**Work to complete:** Reproduce everything from the line that contains "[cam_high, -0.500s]" down to the line that contains "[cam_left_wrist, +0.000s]" in the listing below, word for word and nothing more. Leave the pictures out.

..............................

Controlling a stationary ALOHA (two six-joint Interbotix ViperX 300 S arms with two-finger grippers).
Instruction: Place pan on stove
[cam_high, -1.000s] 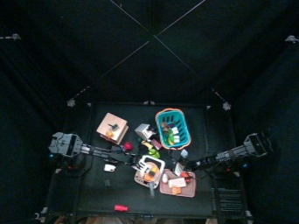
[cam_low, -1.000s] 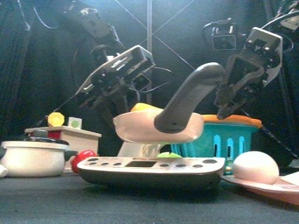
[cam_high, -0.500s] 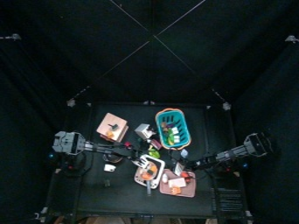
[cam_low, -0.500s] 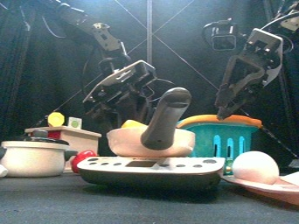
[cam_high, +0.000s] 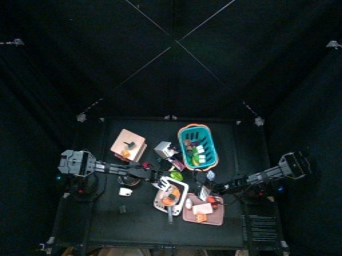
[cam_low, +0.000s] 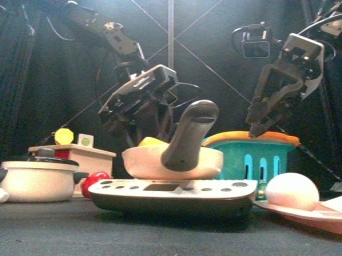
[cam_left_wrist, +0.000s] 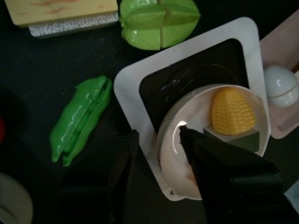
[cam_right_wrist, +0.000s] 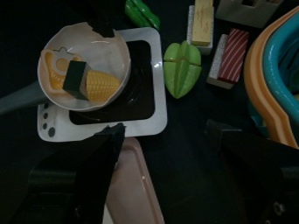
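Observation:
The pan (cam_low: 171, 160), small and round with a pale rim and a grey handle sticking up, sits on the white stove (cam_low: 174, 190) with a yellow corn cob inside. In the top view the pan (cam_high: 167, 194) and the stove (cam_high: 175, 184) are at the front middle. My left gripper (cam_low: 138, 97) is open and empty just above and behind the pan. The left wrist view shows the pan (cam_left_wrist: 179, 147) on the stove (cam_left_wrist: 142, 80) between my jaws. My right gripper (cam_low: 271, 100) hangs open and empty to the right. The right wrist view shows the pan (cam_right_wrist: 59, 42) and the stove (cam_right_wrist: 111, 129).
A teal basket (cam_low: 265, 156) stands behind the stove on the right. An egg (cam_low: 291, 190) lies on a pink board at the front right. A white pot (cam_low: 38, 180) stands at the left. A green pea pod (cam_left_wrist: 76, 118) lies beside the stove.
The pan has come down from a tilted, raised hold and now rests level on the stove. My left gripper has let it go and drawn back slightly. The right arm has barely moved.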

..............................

**Result of the exercise:**
[cam_high, -0.500s] 
[cam_low, -0.500s] 
[cam_high, +0.000s] 
[cam_low, +0.000s] 
[cam_left_wrist, +0.000s] 

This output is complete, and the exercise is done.